#### EXERCISE PROMPT
Nothing should appear in the answer except the lines below from the line containing "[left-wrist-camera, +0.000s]" through the line containing "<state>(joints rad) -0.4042", copied exactly, with pictures left out.

START DATA FOR THE TASK

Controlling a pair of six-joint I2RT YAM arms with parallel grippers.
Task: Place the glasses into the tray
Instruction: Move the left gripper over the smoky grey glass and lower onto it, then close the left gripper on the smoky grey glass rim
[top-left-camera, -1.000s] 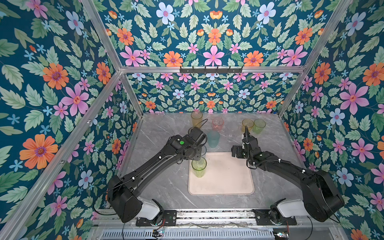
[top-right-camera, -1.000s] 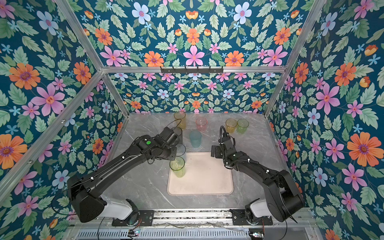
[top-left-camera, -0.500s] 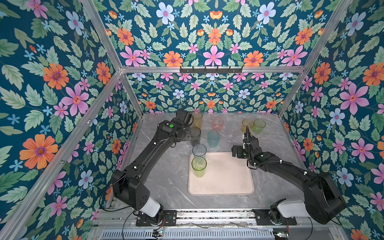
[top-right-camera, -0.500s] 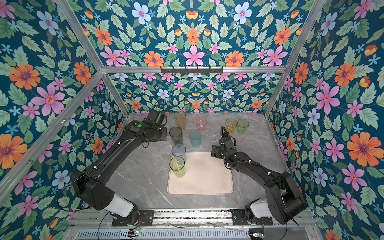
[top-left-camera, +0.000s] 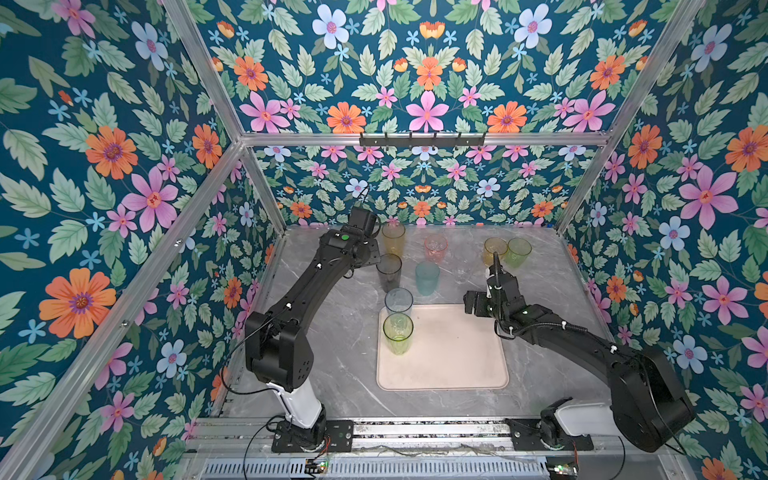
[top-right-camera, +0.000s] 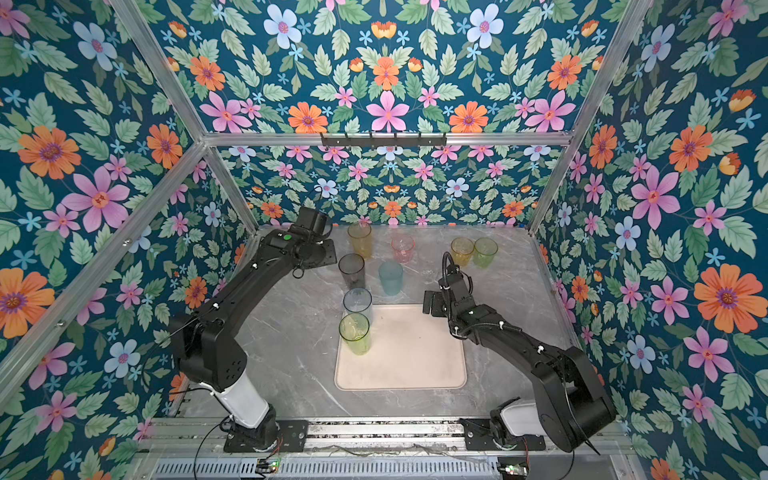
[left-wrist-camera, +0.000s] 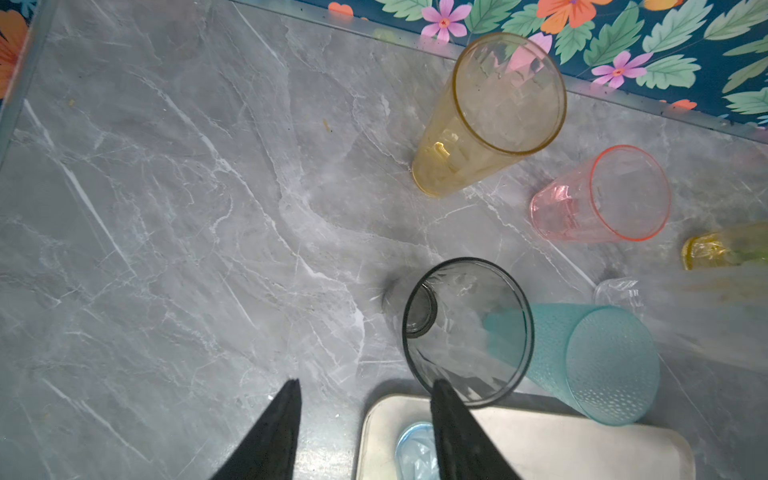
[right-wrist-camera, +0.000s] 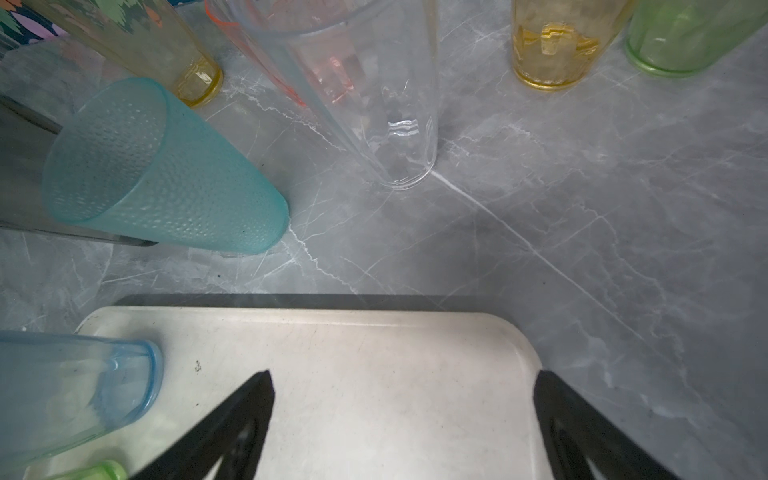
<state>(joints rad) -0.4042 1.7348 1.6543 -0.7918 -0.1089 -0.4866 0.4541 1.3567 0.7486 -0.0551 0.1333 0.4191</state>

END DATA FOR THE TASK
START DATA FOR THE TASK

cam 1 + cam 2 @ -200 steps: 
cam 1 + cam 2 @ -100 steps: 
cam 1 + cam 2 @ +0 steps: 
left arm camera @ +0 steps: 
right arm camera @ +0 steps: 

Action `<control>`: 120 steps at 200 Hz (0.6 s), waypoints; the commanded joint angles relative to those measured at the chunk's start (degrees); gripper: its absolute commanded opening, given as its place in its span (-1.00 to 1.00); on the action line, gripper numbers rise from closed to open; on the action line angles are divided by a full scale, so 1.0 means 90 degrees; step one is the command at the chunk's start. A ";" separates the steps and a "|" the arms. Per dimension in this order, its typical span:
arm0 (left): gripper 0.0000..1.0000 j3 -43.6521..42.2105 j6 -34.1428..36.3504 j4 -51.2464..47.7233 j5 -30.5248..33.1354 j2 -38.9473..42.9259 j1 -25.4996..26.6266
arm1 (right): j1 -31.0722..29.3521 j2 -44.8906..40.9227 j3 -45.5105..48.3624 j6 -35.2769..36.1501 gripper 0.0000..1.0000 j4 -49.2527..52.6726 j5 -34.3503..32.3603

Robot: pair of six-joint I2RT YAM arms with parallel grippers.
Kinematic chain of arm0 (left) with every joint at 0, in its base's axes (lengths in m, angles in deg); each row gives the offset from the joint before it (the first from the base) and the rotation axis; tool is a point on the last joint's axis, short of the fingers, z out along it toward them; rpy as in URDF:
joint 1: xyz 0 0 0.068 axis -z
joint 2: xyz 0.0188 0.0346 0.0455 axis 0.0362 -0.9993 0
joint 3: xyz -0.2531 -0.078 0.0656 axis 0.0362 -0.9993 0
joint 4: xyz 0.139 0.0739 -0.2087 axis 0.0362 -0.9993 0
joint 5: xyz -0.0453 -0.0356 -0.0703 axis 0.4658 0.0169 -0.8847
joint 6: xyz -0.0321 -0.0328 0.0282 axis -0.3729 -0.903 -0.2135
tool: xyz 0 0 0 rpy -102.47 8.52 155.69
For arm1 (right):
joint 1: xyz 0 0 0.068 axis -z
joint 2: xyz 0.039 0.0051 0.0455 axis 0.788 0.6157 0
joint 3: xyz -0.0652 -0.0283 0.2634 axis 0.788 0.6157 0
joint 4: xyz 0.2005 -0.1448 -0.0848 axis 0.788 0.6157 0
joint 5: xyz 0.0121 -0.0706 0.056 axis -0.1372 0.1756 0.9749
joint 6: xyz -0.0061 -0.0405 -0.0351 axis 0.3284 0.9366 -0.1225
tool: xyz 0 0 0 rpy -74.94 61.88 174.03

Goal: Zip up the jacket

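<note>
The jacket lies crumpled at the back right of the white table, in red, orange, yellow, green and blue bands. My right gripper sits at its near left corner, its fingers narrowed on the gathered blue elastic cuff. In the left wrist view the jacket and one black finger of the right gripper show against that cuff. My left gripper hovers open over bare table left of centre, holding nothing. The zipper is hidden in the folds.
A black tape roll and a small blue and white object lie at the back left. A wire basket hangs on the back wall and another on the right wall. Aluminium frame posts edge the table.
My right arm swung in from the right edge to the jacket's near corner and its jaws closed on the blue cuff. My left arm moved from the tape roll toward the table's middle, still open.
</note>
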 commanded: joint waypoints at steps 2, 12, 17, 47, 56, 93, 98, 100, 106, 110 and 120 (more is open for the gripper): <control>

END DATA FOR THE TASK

#### EXERCISE OUTPUT
[left-wrist-camera, +0.000s] 
[right-wrist-camera, +0.000s] 
<state>(joints rad) -0.4042 1.7348 1.6543 -0.7918 -0.1089 -0.4866 0.4541 1.3567 0.7486 -0.0551 0.1333 0.4191</state>

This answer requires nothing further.